Task description:
Search the entries below for the word "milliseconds" and copy every line where it appears.
···
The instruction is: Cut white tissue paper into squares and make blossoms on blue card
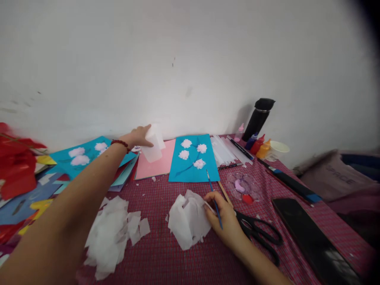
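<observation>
My left hand (138, 136) reaches toward the wall over a pink sheet (151, 170). Its thumb and index finger lie on either side of thin white sheets (153, 152), blurred but seemingly held. In my right hand (225, 219) is a blue paintbrush (211, 186), bristles pointing away from me. The fingertips of this hand also touch a crumpled heap of white tissue paper (187, 221). Just beyond is a blue sheet (192, 176) with white flower shapes on painted stems. Black scissors (261, 233) lie by my right wrist, partly hidden.
Cut tissue squares (109, 233) are piled at left, near another blue flower sheet (63, 164) and coloured papers. To the right are a clear palette (252, 184) with paint, paint bottles (263, 149), a black flask (258, 118), white sticks (222, 152) and a black phone (308, 233).
</observation>
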### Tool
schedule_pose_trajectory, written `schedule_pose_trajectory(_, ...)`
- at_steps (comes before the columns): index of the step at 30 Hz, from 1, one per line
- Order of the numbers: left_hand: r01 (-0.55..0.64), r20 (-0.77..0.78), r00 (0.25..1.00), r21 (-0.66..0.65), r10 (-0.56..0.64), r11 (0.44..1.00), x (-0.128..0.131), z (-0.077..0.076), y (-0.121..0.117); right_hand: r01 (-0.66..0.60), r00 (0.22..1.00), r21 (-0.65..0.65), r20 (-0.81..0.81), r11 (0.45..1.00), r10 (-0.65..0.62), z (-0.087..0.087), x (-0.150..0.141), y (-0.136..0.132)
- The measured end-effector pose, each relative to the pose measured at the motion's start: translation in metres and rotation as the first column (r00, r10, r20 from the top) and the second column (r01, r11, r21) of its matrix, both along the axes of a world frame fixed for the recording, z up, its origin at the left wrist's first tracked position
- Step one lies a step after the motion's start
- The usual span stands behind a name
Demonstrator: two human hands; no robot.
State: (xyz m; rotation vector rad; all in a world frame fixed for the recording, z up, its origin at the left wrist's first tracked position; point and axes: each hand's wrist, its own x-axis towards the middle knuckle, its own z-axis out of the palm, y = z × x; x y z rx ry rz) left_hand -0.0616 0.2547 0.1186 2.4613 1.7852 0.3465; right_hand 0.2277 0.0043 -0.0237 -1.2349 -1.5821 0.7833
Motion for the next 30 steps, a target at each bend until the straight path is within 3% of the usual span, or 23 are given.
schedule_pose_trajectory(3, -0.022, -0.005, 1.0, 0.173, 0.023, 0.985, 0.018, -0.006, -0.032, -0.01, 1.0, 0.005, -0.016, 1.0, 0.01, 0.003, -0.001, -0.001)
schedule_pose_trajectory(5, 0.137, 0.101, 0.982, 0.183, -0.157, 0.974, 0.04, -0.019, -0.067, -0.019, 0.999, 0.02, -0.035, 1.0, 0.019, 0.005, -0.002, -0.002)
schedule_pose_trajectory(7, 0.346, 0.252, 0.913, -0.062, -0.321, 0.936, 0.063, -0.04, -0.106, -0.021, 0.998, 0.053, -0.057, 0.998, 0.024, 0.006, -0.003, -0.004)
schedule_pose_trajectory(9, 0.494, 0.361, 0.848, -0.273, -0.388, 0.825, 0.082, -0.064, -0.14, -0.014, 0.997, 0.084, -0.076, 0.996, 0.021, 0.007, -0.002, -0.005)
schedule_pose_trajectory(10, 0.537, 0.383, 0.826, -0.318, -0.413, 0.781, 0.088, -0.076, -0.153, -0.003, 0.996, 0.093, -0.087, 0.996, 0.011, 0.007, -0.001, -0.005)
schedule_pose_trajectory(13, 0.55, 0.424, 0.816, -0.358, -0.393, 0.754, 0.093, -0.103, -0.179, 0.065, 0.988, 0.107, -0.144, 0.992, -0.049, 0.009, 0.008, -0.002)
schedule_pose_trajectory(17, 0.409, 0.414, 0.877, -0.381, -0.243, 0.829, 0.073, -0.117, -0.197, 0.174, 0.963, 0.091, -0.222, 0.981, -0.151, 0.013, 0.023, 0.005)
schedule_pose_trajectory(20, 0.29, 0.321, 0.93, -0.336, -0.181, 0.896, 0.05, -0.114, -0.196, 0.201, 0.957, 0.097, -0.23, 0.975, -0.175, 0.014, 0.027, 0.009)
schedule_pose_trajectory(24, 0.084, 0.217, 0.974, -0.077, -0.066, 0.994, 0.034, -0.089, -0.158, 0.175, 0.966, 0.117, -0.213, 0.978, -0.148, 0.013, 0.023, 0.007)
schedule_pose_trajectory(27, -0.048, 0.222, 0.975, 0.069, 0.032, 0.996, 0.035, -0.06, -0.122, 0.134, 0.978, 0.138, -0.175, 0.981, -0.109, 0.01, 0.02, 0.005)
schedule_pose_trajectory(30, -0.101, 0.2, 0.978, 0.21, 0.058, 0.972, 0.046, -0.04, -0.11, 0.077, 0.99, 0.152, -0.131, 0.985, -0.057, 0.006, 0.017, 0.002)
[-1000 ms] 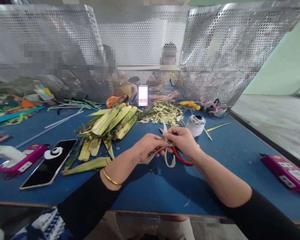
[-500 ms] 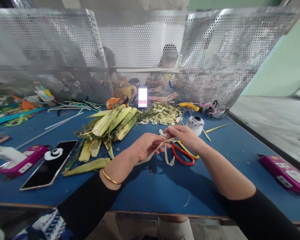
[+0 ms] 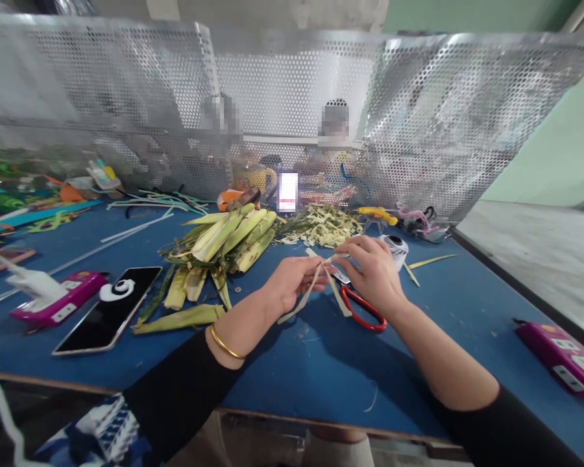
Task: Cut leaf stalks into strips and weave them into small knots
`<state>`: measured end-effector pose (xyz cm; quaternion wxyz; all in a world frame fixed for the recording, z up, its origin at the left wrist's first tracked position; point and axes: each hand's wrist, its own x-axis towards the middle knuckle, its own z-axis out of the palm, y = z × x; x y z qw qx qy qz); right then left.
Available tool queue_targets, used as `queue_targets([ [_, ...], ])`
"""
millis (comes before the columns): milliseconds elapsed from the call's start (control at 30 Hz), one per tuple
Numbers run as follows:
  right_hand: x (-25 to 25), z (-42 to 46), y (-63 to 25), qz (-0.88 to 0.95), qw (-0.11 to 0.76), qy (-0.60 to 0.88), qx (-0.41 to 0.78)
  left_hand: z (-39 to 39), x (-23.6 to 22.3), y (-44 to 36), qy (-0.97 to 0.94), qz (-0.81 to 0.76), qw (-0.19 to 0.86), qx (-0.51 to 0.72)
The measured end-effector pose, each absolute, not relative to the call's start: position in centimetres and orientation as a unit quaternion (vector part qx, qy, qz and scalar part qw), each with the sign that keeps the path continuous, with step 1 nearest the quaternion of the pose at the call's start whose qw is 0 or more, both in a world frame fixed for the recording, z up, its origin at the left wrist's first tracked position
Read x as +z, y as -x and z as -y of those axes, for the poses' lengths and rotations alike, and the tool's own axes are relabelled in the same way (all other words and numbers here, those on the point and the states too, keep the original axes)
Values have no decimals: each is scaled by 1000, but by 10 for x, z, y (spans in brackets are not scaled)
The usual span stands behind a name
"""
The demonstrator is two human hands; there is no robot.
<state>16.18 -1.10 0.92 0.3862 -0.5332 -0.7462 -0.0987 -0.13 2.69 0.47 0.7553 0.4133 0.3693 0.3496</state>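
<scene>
Pale flat strips of dried leaf cross one another at my left hand, whose thumb and fingers pinch them where they meet. Loose ends hang down on both sides of the crossing, and one sticks up above it. My right hand pinches another end of strip between thumb and finger, to the right of the crossing. Beneath my hands lie scissors with a red handle; my right hand hides part of them. A spool of white thread stands just behind my right hand, partly covered by it.
Left of my hands lies a bundle of green-yellow husks, with a heap of shredded strips behind. A black phone and purple power strips lie at the sides. A perforated metal screen closes the back; people sit beyond it.
My right hand has shifted slightly right and raised, drawing a strip end outward from the crossing. The loose ends have spread apart. My left hand keeps its pinch; the view has turned slightly.
</scene>
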Motion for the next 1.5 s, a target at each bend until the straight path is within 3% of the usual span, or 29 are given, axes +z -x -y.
queue_targets([
  [200, 2, 29, -136, 751, 373, 537, -87, -26, 4, -3, -376, -282, 777, 419],
  [400, -13, 23, -130, 728, 321, 604, -26, -22, 2, -7, -369, -323, 763, 420],
  [800, -10, 25, -129, 778, 312, 545, -12, -19, -1, -9, -364, -330, 758, 429],
  [1167, 0, 25, -136, 675, 379, 633, -27, -28, 2, -2, -363, -357, 750, 422],
  [1333, -3, 20, -138, 695, 308, 645, 78, -25, 0, -4, -373, -384, 714, 450],
  [1500, -2, 22, -138, 730, 302, 610, 64, -25, 2, -4, -405, -398, 683, 460],
])
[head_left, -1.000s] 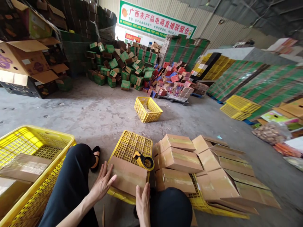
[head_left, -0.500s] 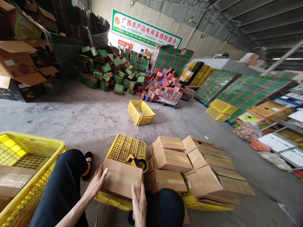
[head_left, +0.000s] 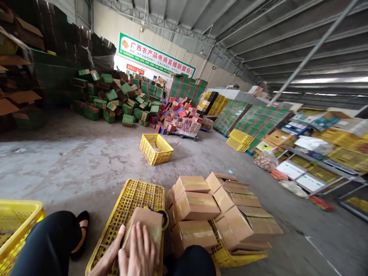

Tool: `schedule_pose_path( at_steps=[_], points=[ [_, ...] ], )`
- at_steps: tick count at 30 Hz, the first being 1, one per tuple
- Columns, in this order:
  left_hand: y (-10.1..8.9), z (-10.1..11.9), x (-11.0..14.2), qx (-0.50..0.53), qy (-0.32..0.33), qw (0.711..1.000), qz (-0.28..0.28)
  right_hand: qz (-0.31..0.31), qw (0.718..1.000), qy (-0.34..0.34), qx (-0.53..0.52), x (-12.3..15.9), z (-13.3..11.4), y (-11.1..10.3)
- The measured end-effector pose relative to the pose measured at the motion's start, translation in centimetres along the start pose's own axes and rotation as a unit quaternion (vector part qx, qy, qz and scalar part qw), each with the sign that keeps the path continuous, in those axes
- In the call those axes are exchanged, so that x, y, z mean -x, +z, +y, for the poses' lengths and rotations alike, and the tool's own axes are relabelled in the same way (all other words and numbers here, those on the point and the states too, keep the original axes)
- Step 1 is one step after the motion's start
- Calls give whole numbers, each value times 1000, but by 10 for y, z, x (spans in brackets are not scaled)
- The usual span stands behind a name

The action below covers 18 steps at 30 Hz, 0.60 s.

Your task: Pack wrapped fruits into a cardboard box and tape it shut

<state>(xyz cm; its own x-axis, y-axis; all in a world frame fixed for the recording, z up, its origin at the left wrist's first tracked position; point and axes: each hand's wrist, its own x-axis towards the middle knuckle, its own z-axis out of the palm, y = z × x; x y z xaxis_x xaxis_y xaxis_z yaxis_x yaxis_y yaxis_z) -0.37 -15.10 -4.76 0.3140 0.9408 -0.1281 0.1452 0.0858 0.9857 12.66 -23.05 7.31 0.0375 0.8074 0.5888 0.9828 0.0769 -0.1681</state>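
A small taped cardboard box [head_left: 153, 221] sits turned at an angle on an upturned yellow plastic crate [head_left: 130, 199] between my knees. My right hand [head_left: 139, 249] lies flat across the box's taped face, its fingers stretched out. Against the left side of the same box, my left hand [head_left: 110, 251] holds it steady; most of its fingers are hidden. Behind the box, a tape dispenser [head_left: 165, 219] shows only in part on the crate.
Right of my knee, several closed cardboard boxes [head_left: 198, 203] are stacked on another yellow crate [head_left: 241, 260]. A large yellow crate [head_left: 23, 207] stands at my left. Ahead on the floor is a yellow basket [head_left: 156, 155], with heaped green cartons [head_left: 112, 96] beyond.
The box has been turned on the crate. My right hand has moved from its right edge to flat on its top, while my left hand stays on its left side. The view has swung right.
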Motion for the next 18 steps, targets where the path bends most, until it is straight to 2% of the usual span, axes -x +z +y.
schedule_pose_path(
  at_steps=[1,3,6,9,11,15,18],
  points=[
    [-7,4,0,4,-8,1000,-3,-6,999,-44,-7,3,-5,13],
    [-20,21,6,39,26,999,5,-7,998,-61,-5,5,-14,33],
    [-28,57,26,57,88,994,-2,14,1000,-19,-1,3,-17,43],
    [-19,81,43,-43,216,975,20,-2,999,-27,-20,-6,-2,27],
    [-12,89,48,-106,255,961,28,-55,996,-61,-27,-14,17,8],
    [-10,106,39,-193,246,949,45,-117,990,-66,33,-26,58,-21],
    [-17,128,22,-243,259,935,17,-120,990,-49,59,-20,73,-21]
  ],
)
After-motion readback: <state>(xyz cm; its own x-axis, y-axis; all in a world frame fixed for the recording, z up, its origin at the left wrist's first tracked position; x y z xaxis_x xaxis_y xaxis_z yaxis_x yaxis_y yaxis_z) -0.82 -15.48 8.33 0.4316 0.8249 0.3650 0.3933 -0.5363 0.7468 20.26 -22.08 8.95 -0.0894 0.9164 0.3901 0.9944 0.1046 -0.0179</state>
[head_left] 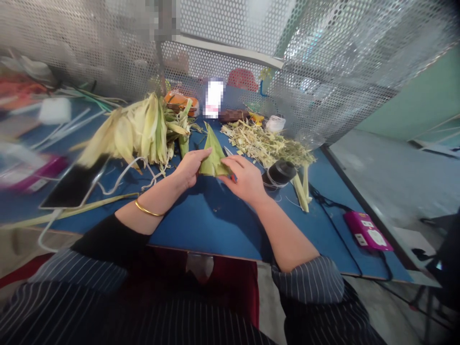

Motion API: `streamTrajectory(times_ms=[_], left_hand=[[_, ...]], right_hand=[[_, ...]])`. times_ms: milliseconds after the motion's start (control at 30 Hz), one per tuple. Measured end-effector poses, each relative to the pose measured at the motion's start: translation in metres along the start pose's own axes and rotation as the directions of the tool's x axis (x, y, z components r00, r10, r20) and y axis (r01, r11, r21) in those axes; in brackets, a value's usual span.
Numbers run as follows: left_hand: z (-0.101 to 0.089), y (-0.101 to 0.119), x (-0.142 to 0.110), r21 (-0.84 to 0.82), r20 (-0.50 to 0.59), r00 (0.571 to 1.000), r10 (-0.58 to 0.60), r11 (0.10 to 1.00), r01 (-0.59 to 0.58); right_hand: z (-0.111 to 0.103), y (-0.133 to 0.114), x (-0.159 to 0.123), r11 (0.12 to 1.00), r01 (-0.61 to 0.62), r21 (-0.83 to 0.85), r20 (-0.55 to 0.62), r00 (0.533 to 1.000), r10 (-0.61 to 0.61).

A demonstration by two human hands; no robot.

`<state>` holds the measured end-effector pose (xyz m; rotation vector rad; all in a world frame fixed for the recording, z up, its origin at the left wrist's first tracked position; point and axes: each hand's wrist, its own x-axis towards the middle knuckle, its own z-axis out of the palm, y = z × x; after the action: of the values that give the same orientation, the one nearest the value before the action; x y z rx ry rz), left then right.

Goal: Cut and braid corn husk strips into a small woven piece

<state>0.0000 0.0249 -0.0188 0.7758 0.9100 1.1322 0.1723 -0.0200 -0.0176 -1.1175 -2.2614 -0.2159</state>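
Note:
Between my two hands a green corn husk [212,154] is held up above the blue table, its pointed tip upward and its wide cut edge toward me. My left hand [191,167] pinches its left side, thumb on the front. On the right edge, my right hand [245,178] grips the husk with thumb and fingers. Part of what looks like scissors [227,151] shows behind my right hand, mostly hidden. A black spool of thread [278,175] stands just right of that hand. Left of my left hand lies a heap of corn husks [134,132].
A pile of husk scraps [266,143] lies at the back right. On the left are a dark tablet [74,184] and a white cable [120,175]. A purple power strip [367,231] with black cord sits at the right edge. Perforated metal mesh [223,57] closes off the back.

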Motion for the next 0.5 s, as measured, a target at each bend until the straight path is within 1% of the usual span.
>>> streamTrajectory(times_ms=[67, 133, 200, 267, 367, 467, 500], left_hand=[[-0.0003, -0.0004, 0.0005, 0.008, -0.014, 1.0, -0.013, 1.0, 0.013], [-0.0004, -0.0007, 0.0002, 0.037, -0.017, 1.0, -0.017, 0.999, 0.018], [-0.0004, -0.0009, -0.0004, 0.069, -0.02, 1.0, -0.016, 0.997, 0.017], [-0.0003, -0.0009, -0.0012, 0.081, -0.02, 1.0, -0.022, 0.996, 0.024], [0.0006, 0.0, -0.0026, 0.075, 0.01, 0.999, -0.054, 0.996, 0.053], [0.0021, 0.0015, -0.0053, 0.091, 0.084, 0.992, -0.09, 0.992, 0.083], [0.0026, 0.0019, -0.0064, 0.101, 0.11, 0.988, -0.104, 0.99, 0.093]], right_hand=[[-0.0015, 0.0, 0.0, 0.999, 0.016, -0.028, 0.025, 1.0, -0.015], [-0.0029, 0.0, -0.0001, 1.0, 0.015, -0.017, 0.043, 0.999, -0.015], [-0.0035, 0.0003, -0.0004, 1.0, -0.006, 0.024, 0.042, 0.999, 0.005], [-0.0036, 0.0002, -0.0007, 0.999, -0.033, 0.028, 0.022, 0.999, 0.033], [-0.0038, -0.0017, -0.0005, 0.996, -0.029, -0.086, 0.021, 0.999, 0.031], [-0.0039, -0.005, 0.0002, 0.98, 0.04, -0.194, 0.072, 0.997, -0.026], [-0.0036, -0.0057, 0.0003, 0.978, 0.038, -0.204, 0.076, 0.997, -0.023]])
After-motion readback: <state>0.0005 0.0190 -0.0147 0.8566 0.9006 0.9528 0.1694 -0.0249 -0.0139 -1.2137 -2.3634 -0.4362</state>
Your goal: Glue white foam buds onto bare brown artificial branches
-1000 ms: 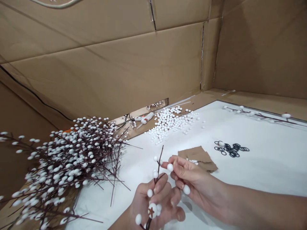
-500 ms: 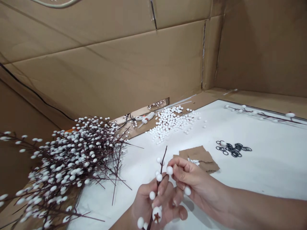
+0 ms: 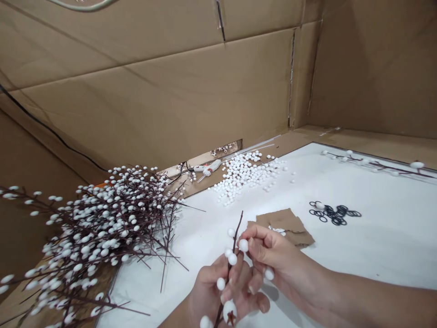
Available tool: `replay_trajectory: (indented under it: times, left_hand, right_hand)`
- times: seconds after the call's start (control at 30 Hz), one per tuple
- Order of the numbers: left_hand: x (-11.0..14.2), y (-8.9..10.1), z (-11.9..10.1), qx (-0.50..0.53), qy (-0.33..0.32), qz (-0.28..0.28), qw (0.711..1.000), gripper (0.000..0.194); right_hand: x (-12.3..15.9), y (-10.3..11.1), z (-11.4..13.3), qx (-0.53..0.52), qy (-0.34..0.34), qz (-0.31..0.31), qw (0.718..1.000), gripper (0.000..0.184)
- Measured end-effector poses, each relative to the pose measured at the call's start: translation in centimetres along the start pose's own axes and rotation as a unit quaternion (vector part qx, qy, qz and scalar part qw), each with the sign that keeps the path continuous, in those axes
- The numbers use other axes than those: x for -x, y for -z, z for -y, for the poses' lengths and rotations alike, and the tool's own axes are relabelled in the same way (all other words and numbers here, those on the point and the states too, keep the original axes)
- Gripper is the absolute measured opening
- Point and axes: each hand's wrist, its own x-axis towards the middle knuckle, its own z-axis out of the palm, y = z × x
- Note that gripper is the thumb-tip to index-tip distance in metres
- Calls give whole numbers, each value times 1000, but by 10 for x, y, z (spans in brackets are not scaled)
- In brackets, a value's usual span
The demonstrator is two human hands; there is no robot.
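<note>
My left hand (image 3: 218, 287) is closed around a dark brown artificial berry branch (image 3: 236, 234) that bears several white balls along its stem. Its bare tip points up and slightly right. Low on the branch, one larger white ball shows a brown star-shaped mark facing me. Between the thumb and forefinger of my right hand (image 3: 273, 250), a white ball (image 3: 243, 245) is pinched close beside the stem; whether it touches the stem is hard to tell. A second white ball (image 3: 269, 273) shows by the lower fingers of that hand.
A large heap of white-berried branches (image 3: 112, 218) fills the left. Behind are loose white balls (image 3: 242, 175) and a glue gun (image 3: 208, 168). Torn cardboard (image 3: 290, 223) with white residue lies beyond my right hand. Black rings (image 3: 334, 213) and another branch (image 3: 378, 162) lie to the right.
The branch in my left hand has shifted slightly right and tilted a little more to the right. My right hand keeps its pinch on the white ball.
</note>
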Motion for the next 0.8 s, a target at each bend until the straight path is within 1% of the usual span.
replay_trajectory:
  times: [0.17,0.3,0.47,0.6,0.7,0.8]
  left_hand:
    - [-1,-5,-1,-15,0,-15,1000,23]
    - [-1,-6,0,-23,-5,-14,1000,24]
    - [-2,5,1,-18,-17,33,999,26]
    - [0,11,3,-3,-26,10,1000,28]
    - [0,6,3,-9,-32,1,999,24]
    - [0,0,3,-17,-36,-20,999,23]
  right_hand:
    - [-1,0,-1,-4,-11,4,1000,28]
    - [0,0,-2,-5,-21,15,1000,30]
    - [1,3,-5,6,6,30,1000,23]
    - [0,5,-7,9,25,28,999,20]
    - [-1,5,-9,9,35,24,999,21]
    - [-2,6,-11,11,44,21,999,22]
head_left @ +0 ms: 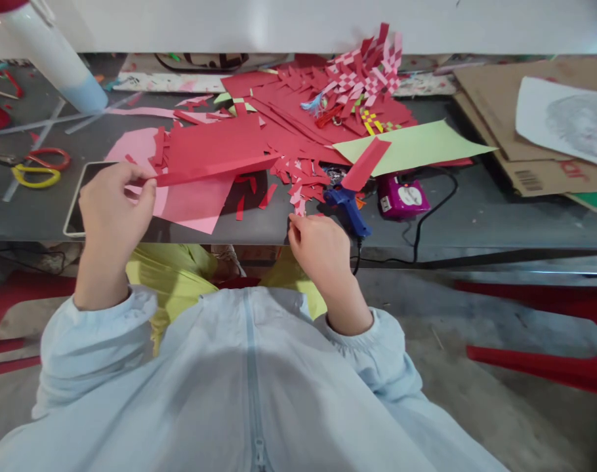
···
Response area:
millis (comes before the columns): milliseconds elapsed from the call's start (control at 30 Hz), one per tuple
Motion API: `streamTrajectory(times_ms=[_], left_hand=[[_, ...]], right_hand=[[_, ...]])`. times_ms: milliseconds after the motion's start (control at 30 Hz), one per tuple. Measured end-effector poses, each relative to the pose measured at the motion's start: translation in metres along the start pose's own axes and rotation as the directions of the tool's x axis (x, y, z components r00, r10, r20) and y axis (r01, r11, r21) in those axes; in brackets, a value's usual span.

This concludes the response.